Taking the first line of the listing as the start and the line containing "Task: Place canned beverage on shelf" as the end, reproduce everything in between exactly, both ends included.

******

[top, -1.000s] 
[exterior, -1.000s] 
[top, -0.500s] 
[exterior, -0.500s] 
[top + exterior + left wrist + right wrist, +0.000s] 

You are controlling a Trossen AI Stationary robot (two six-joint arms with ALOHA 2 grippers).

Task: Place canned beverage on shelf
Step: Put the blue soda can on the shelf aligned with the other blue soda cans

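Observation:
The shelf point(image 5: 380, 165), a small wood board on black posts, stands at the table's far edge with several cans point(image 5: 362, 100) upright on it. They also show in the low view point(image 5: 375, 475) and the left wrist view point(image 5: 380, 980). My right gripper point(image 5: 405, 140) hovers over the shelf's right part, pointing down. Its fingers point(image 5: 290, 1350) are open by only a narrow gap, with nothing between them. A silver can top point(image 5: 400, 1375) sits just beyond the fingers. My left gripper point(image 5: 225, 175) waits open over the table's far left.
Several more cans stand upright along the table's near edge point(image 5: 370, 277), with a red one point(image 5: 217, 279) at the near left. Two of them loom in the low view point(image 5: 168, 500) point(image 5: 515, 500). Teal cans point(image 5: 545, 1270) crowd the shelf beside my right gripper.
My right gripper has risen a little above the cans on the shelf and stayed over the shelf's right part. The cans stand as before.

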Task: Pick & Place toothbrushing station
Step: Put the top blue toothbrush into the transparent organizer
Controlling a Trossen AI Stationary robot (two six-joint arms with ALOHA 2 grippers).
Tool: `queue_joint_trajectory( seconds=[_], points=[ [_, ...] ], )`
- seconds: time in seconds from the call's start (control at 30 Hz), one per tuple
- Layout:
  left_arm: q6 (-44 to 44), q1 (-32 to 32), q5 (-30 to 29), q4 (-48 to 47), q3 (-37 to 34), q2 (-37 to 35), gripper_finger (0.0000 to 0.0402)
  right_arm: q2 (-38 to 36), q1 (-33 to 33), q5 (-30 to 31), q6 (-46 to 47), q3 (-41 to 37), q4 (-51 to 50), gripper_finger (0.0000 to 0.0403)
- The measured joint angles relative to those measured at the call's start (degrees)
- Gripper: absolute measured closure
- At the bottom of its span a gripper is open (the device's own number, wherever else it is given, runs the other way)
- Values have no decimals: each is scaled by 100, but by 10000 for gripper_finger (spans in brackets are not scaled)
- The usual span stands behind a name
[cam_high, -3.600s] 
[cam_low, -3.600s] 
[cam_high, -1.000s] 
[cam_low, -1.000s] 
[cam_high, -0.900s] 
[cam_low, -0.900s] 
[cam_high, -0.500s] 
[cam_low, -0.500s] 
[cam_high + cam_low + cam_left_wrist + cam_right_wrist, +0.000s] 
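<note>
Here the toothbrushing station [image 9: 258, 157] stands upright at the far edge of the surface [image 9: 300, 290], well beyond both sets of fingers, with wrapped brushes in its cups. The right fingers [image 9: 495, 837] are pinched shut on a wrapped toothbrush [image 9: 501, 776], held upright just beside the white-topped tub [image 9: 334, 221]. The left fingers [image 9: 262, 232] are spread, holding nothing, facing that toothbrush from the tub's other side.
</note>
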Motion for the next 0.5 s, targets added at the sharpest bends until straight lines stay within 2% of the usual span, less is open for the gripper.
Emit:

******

→ RESULT FOR THIS TASK
[top, -1.000s] 
[exterior, -1.000s] 
[top, -0.500s] 
[exterior, -0.500s] 
[top + exterior + left wrist + right wrist, +0.000s] 

You are controlling a Trossen AI Stationary robot (two six-joint arms with ALOHA 2 grippers).

Task: Place canned beverage on shelf

No part of the exercise remains open.